Marco van de Voort marcov at stack.nl
Thu Mar 31 14:42:49 CEST 2011


In our previous episode, Jonas Maebe said:

(I have to be careful here, I'm not the fpmake/fppkg person, that is Joost,
these are my opinions only)

> > 1. they are mostly generated anyway. The .fpc files are the info,  
> > not the
> >   makefiles themselves.
> 
> I still prefer those Makefile.fpc files very much to the fpmake.pp  
> files. The fact that fpmake.pp files are plain Pascal code makes them  
> extremely flexible, but at the same time that also makes it much  
> harder to quickly get an overview of what they do.

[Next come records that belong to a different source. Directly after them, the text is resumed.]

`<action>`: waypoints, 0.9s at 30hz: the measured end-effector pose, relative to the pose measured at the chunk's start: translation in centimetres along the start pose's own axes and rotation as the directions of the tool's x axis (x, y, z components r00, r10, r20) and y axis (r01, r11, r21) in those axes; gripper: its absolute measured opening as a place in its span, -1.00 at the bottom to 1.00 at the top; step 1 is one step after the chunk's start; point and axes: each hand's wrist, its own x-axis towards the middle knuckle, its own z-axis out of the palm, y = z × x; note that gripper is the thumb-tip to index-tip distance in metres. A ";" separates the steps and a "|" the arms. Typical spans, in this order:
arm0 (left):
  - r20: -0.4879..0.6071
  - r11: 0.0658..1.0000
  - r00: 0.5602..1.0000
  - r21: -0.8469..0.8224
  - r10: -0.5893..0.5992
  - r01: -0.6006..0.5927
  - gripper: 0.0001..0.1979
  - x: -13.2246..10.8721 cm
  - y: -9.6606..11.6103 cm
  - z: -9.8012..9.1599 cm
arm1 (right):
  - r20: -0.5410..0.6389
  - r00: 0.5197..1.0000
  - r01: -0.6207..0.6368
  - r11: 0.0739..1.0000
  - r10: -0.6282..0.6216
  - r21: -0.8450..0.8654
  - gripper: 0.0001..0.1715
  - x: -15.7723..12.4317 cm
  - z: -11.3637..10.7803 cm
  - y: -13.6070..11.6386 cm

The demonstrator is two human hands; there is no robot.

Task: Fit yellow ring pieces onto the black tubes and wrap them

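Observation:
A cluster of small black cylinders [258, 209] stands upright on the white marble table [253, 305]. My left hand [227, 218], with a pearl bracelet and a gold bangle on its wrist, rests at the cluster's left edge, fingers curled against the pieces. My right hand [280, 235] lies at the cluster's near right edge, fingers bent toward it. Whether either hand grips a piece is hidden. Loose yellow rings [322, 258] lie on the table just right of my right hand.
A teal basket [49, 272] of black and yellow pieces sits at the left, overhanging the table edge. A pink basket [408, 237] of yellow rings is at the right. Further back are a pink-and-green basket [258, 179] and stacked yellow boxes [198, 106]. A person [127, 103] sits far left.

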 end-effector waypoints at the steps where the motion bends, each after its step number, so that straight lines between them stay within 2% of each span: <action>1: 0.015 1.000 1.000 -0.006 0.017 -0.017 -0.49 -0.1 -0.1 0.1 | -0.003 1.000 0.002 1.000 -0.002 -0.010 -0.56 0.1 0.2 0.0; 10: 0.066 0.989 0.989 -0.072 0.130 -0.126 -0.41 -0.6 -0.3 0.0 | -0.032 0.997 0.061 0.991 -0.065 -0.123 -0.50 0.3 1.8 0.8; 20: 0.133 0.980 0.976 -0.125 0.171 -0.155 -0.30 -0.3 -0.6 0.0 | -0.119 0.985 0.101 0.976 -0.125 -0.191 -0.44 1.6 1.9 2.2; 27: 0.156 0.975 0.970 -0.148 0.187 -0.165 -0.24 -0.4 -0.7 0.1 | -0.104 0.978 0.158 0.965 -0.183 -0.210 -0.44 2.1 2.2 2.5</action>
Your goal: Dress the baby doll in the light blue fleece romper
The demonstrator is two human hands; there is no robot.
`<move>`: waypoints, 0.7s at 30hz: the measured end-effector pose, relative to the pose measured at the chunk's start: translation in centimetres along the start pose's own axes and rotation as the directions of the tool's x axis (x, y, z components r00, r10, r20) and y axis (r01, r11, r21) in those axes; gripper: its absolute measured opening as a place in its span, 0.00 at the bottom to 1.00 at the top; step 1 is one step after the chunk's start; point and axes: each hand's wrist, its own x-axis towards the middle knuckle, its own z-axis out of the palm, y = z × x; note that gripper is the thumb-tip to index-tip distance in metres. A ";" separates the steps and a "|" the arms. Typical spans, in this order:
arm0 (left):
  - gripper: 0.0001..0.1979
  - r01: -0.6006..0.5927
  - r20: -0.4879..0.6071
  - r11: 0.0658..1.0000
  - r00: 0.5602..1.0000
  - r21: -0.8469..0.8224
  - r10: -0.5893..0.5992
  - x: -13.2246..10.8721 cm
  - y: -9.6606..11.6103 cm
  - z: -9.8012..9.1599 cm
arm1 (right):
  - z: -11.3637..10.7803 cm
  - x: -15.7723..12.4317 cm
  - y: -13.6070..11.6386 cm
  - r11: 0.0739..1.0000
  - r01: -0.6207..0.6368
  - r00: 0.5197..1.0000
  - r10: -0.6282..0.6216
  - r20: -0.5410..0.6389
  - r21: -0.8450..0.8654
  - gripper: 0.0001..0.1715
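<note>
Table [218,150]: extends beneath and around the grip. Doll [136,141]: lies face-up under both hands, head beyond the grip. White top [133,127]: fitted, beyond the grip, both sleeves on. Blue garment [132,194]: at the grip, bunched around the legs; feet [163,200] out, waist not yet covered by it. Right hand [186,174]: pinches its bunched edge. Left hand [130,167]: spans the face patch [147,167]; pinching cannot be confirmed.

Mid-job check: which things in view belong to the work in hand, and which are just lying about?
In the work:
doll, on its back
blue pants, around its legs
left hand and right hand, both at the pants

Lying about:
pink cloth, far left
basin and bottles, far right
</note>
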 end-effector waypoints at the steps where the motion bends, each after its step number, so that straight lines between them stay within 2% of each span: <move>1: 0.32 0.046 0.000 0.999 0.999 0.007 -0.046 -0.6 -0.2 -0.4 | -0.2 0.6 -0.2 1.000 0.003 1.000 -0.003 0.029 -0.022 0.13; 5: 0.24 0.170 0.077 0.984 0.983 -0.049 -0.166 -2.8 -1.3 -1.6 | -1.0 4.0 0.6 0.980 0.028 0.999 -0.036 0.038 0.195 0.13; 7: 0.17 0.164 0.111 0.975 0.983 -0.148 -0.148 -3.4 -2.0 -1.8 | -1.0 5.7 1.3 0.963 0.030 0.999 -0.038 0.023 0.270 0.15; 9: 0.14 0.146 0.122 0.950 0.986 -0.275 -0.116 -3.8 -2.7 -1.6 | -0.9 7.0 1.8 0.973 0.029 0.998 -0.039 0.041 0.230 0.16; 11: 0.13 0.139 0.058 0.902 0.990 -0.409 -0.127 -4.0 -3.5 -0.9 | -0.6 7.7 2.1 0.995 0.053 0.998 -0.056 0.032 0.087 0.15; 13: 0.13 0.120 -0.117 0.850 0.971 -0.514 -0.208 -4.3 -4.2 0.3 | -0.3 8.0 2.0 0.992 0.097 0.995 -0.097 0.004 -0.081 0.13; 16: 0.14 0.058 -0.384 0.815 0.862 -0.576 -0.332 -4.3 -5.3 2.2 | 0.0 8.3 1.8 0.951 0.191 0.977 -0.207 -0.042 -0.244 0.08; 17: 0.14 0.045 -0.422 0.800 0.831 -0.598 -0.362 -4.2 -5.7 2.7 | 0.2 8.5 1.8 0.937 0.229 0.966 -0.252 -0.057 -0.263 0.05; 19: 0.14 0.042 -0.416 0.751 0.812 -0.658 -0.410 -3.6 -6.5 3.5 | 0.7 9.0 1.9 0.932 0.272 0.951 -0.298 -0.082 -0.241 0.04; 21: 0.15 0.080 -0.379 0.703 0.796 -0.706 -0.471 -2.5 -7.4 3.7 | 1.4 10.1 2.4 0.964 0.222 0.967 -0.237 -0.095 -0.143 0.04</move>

Well, I can be quite short about this: me too. 

However I consider this a transitional problem only.  We are still in the
raw plumbing and discovery phase.  In time, I assume some autogeneration
helper functionality will emerge to make it at least (way) more bearable.

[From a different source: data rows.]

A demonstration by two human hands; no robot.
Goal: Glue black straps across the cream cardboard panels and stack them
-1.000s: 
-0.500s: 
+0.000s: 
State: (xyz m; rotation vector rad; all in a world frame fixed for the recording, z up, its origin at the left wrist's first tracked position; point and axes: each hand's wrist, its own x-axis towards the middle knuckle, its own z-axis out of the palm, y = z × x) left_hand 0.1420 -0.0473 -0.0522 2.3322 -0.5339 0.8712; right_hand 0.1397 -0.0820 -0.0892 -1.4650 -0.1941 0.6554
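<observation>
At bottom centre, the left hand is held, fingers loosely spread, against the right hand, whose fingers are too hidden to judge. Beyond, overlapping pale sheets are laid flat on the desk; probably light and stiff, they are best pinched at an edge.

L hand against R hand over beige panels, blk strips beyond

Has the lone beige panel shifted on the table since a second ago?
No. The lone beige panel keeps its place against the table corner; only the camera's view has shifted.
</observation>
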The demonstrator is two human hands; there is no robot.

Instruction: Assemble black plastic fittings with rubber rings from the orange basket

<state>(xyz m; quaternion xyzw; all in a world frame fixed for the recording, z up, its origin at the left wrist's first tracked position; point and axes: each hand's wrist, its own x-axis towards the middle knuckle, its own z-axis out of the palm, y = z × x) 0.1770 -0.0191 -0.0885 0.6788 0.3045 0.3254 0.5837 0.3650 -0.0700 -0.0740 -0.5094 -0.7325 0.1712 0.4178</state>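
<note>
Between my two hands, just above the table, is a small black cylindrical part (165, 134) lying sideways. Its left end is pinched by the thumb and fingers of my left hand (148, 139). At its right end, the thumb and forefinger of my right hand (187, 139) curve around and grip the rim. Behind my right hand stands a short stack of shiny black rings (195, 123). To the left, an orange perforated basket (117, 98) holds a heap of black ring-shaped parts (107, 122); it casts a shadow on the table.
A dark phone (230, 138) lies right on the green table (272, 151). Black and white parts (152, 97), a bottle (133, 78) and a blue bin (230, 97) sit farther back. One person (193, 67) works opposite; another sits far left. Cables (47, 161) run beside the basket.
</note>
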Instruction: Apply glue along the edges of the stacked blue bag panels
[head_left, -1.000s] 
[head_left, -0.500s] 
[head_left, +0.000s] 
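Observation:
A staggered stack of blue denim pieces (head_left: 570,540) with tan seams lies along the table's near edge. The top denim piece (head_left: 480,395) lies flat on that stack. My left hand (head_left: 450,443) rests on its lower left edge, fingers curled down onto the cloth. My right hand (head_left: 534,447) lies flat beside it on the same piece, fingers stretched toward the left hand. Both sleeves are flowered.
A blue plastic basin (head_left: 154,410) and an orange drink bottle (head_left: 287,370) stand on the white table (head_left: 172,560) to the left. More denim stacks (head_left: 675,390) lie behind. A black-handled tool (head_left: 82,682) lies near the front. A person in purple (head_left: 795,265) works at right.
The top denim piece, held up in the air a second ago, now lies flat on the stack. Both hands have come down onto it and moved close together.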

OTOH the trouble should not be exaggerated. I did the entire packages/
hierarchy in a few hrs spread over 2 days, and that was without any
previous fpmake experience at all, and communicating with Joost.

New packages are not added that often, and I once fpmake/fppkg gets more
mainstream, directory layout and general procedures will be more tuned to
it.

> Sticking to the Makefile.fpc format (or any other structured format) and
> then automatically generating something else from that (be it plain
> Makefiles, fpmake.pp or whatever) would make it much easier to maintain
> the actual build instructions, I think.  It would also make it less likely
> that over time some fpmake.pp will become harder and harder to read.

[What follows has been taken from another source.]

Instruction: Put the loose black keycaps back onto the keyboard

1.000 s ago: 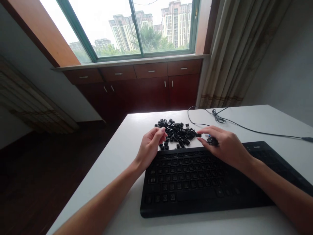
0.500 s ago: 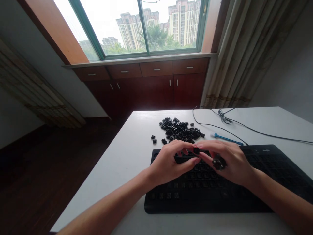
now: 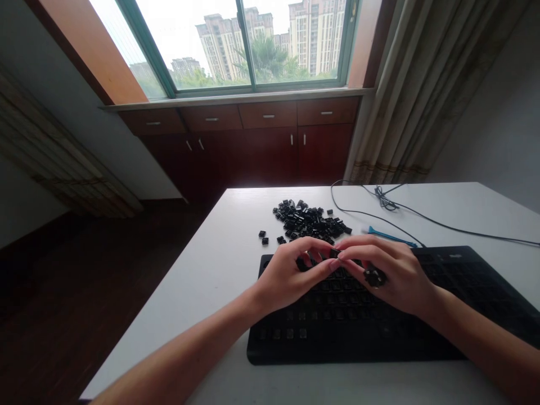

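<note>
Above the black keyboard, the fingertips of both hands meet at a small black keycap. My left hand pinches it between thumb and fingers from the left. From the right, the fingertips of my right hand press against it. A dark, knobbly-ended object is also tucked in the right hand; its kind is not clear. Switches without caps show at the keyboard's lower left, while both hands cover part of its upper rows.
A pile of black keycaps lies behind the keyboard, with a few strays at its left. A blue tool rests behind my right hand. Thin black cable crosses the white table toward the right.
The keycap has turned and shifted slightly left between my fingertips, and my left thumb has come up against it. The view has tilted down a little.
</note>
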Motion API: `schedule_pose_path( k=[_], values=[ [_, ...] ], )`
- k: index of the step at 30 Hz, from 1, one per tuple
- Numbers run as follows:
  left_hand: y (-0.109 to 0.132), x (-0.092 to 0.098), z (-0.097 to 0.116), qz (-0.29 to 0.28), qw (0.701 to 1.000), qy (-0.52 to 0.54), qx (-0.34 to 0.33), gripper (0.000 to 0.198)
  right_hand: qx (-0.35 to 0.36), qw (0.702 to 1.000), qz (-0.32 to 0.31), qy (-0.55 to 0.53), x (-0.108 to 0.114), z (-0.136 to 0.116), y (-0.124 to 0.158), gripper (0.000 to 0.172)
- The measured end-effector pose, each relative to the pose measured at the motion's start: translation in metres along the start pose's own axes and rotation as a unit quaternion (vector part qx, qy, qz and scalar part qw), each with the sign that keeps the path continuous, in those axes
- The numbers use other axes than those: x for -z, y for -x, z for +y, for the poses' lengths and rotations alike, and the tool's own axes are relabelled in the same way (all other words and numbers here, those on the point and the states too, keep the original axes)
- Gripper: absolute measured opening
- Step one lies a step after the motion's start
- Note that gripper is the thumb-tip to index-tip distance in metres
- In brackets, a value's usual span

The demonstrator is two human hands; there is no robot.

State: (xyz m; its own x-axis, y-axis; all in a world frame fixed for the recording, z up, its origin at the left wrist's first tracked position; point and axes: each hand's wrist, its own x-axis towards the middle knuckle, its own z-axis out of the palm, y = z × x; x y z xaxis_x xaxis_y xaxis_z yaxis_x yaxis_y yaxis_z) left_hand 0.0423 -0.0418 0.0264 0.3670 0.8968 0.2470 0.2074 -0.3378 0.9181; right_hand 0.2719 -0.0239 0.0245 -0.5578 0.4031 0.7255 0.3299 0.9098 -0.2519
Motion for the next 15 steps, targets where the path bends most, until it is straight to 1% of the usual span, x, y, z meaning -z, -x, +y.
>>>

The trouble is that makefile.fpc does not contain all information. It is not
a closed system, and has barely enough info to build, and depends on the
autobuilding capacity of the compiler. Something that can't be used for
packaging and other features.

The fpmake is more closed. It in theory knows enough to copy files to an
isolated environment and compile, and then missing files will turn up. 

This means that there are ways to potentially validate many aspects of a
packages hierachy before a release.
 
> PS: I assume that currently there already is a way to auto-generate  
> fpmake files like this: http://svn.freepascal.org/svn/fpc/trunk/packages/univint/fpmake.pp 
>   (or did you manually derive all those dependencies, or use a quickly  
> hacked together script to parse the uses-clauses of those particular  
> units?)

IIRC there were two solutions. I first did parts with own based small
filter programs that parsed -vt output. Later Joost pointed me to some
script that was slightly better. For the rest I had a bunch of templates
ready.

The raw output was then checked and amended for OS and CPU specific cases. 
It was very semi automatic, but the simple packages (one OS, or no OS/CPU
specific data) went fairly fast, and the bulk of the work was
customization of the template.

I can't exactly remember if this also handled the include situation. Afaik
first the units were done, and later includefiles were added.

P.s. and initially there was quite some resistance against the .fpc scheme
too :-) It worked out fine, mostly due to Peter's very hard work.